A Download Manager in MSH
I recently stumbled upon this blog entry that expanded on a piece I wrote a few days ago: Command Line Shortcut for Repetitive Operations. (Hankatsu?)’s entry is in Japanese, so I don’t know what it says. In fact, for all I know, he or she could be making fun of me. In any case, the code included with the blog entry shows a quck way to download sequentially numbered files from the internet – such as File001.jpg, File002.jpg, etc.

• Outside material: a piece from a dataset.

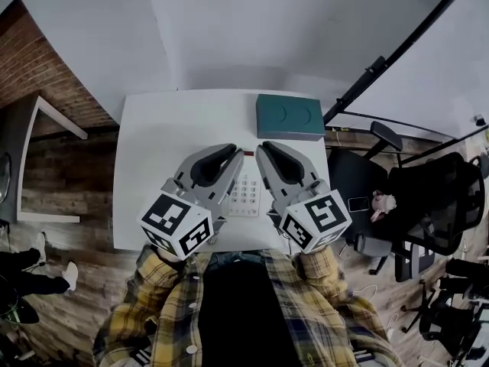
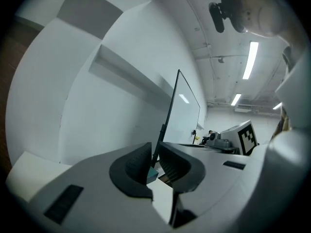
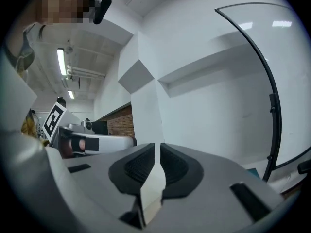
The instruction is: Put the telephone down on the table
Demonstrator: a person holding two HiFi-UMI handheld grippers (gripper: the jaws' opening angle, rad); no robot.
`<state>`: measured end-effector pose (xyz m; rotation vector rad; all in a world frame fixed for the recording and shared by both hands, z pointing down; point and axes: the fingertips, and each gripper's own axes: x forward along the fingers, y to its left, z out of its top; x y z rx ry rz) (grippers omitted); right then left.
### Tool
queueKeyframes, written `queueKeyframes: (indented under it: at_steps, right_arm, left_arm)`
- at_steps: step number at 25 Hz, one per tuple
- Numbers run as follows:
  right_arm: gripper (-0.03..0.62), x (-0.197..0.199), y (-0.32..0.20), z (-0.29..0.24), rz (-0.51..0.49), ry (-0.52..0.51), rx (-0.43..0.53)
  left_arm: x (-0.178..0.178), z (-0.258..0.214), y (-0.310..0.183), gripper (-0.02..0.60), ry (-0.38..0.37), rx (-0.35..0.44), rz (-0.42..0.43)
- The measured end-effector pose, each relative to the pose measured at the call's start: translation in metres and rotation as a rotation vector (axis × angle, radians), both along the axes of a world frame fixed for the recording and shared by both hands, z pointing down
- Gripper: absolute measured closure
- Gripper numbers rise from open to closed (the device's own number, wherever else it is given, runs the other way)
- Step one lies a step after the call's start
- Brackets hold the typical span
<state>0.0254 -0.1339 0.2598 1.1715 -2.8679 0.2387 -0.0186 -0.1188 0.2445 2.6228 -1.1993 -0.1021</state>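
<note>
- Left gripper (image 1: 228, 156) is held level over the white table (image 1: 153, 144), its jaws drawn together on nothing.
- Right gripper (image 1: 265, 151) sits alongside, level too, its jaws together and empty.
- Telephone (image 1: 245, 196) lies flat on the table between them.

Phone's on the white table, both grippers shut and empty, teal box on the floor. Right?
No: the teal box sits on the table, far edge, as the head view shows. The phone is down; left gripper and right gripper are shut, empty.
</note>
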Motion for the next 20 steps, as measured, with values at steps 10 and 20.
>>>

That’s a great use of the technique, and we can improve it even further with a useful script that acts as a download manager.

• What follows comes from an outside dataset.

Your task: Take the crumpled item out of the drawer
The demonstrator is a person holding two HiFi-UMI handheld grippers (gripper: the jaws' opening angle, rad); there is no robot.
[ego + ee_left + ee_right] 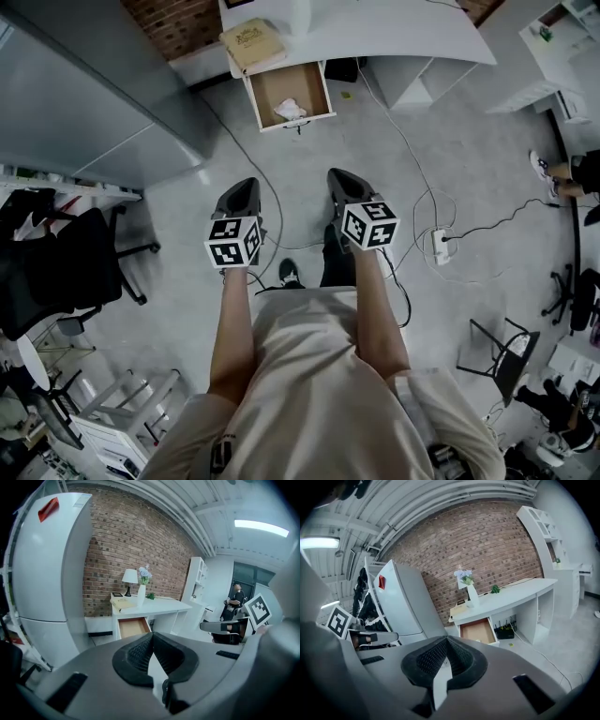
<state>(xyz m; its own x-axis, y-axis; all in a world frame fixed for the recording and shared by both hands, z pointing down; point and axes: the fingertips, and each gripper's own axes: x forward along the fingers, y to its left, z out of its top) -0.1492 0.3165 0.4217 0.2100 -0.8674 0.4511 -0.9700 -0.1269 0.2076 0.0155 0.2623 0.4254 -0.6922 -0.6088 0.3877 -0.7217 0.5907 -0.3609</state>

This was one of the first Monad scripts I wrote (about 2.5 years ago,) and I’ve faithfully ported it through every one of the many breaking changes that have happened since then :) It originally relied heavily on the Windows port of wget, but I was able to finally remove that a few weeks ago when I noticed that the .Net framework now supports the WebClient.DownloadFile() method.

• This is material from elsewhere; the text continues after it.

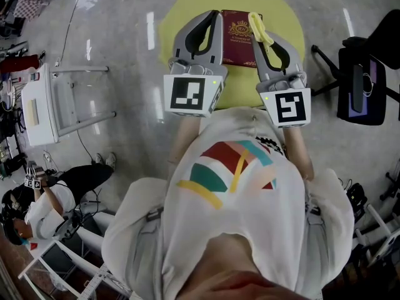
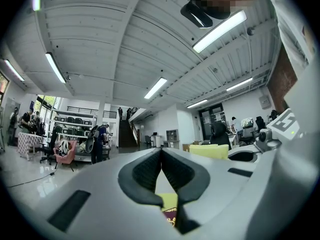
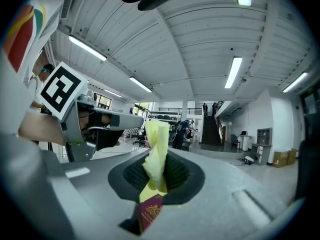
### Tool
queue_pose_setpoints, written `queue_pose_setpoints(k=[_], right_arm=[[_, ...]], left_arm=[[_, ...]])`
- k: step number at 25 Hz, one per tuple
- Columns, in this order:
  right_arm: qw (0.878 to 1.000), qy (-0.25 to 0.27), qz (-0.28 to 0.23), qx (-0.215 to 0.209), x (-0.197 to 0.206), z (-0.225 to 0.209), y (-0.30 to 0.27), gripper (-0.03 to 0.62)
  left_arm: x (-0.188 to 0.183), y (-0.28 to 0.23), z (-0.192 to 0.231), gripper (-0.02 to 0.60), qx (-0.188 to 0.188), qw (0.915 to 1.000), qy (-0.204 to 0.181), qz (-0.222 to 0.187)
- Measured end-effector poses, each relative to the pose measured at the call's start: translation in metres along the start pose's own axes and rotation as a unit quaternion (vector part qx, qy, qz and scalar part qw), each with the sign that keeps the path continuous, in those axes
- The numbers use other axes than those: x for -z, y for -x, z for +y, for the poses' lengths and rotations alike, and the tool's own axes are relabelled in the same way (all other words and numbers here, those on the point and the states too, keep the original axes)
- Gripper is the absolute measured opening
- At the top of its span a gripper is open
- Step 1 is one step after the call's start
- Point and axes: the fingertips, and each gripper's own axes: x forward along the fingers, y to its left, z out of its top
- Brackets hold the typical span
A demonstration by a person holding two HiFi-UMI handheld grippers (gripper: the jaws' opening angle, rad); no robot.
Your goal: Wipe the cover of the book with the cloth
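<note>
A maroon book (image 1: 237, 39) with a gold crest lies on a round yellow table (image 1: 287, 17). Both grippers are held level over the table's near edge, side by side. My left gripper (image 1: 216, 15) is shut with nothing between its jaws, its tips over the book's left edge. In the left gripper view its tips (image 2: 161, 152) meet, and the book (image 2: 170, 218) shows below them. My right gripper (image 1: 254, 19) is shut on a yellow cloth (image 1: 261, 31), which sticks up bunched between the jaws (image 3: 157, 151). A strip of the book (image 3: 150, 212) shows under the right gripper (image 3: 157, 170).
A white stand (image 1: 42, 102) is on the floor at the left. A black office chair (image 1: 362, 83) stands at the right. Another person (image 1: 47, 205) sits at the lower left among white frames. My own torso fills the lower middle of the head view.
</note>
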Motion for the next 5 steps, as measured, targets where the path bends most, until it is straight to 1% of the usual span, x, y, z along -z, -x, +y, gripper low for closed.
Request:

It’s one of my most heavily used scripts – it’s not very complex, but sure is useful.
## download-queue.msh
## Acts as a download manager, to download batches of files.
##
## 1) Create a directory, and place "download-queue.msh" in it.
## 2) Create a subdirectory, called "Queue"
## 3) Inside the "Queue" directory, place .txt files that contain only URLs in them.
##
## Download-queue.msh will use the name of the text file to create a new subdirectory.
## It will place the downloaded files inside that subdirectory.
## Ensure the System.Net and System.Web DLLs are loaded
[void] [Reflection.Assembly]::LoadWithPartialName("System.Net")
[void] [Reflection.Assembly]::LoadWithPartialName("System.Web")
## Keep on processing the queue directory, while there are batches
## remaining
while($(get-childitem Queue\*.txt).Length -gt 0)
{
## Get all of the .txt files in the queue directory
foreach($file in $(get-childitem Queue\*.txt))
{
write-host "Processing: $file"
## Create a directory, based on the filename (minus extension)
## of the text file
$name = $file.Name.Replace(".txt", "")
$null = new-item -name $name -type Directory
set-location $name
## Download each item in the file
foreach($url in (get-content $file))
{
## Strip the filename out of the URL
if($url -match ".*/(?<file>.*)")
{
$filename = $matches["file"]
$filename = combine-path "$(get-location)" "$([System.Web.HttpUtility]::URlDecode($filename))"
write-host " Downloading: $url"
$webClient = new-object System.Net.WebClient
$webClient.DownloadFile($url, $filename)
}
else
{
write-host "$url is not a valid URI."
}
}
## Move the file list into the directory, also
move-item (combine-path "..\Queue" ($file.Name)) .
set-location ..
}
}
For now, you’re on your own for generating the queue files. Right-clicking “Copy Shortcut” in your browser is a great way to get URLs. Batching them this way is many times faster than downloading each file individually.
Here it is in action:
MSH:297 C:\Temp >md Queue
Directory: FileSystem::C:\Temp
Mode LastWriteTime Length Name
---- ------------- ------ ----
d---- Aug 02 21:10 Queue
MSH:299 C:\Temp >echo "https://www.leeholmes.com/blog/images/rssButton.gif" > Queue\LeeHolmes.com.txt
MSH:300 C:\Temp >echo "https://www.leeholmes.com/blog/images/xmlCoffeeMug.gif" >> Queue\LeeHolmes.com.txt
MSH:301 C:\Temp >download-queue
Processing: C:\Temp\Queue\LeeHolmes.com.txt
Downloading: https://www.leeholmes.com/blog/images/rssButton.gif
Downloading: https://www.leeholmes.com/blog/images/xmlCoffeeMug.gif
MSH:302 C:\Temp >dir LeeHolmes.com
Directory: FileSystem::C:\Temp\LeeHolmes.com
Mode LastWriteTime Length Name
---- ------------- ------ ----
-a--- Aug 02 21:12 107 LeeHolmes.com.txt
-a--- Aug 02 21:12 1025 rssButton.gif
-a--- Aug 02 21:12 1486 xmlCoffeeMug.gif
Stay tuned – in the near future, I’ll write a post that shows how to parse all of the URLs out of a web page.
[Edit: I’ve updated the script, to make it a little less sensitive to URLs with funky characters.]
[Edit: I’ve now posted my link parser script, so you don’t have to generate these files manually anymore.]
[Edit: Monad has now been renamed to Windows PowerShell. This script or discussion may require slight adjustments before it applies directly to newer builds.]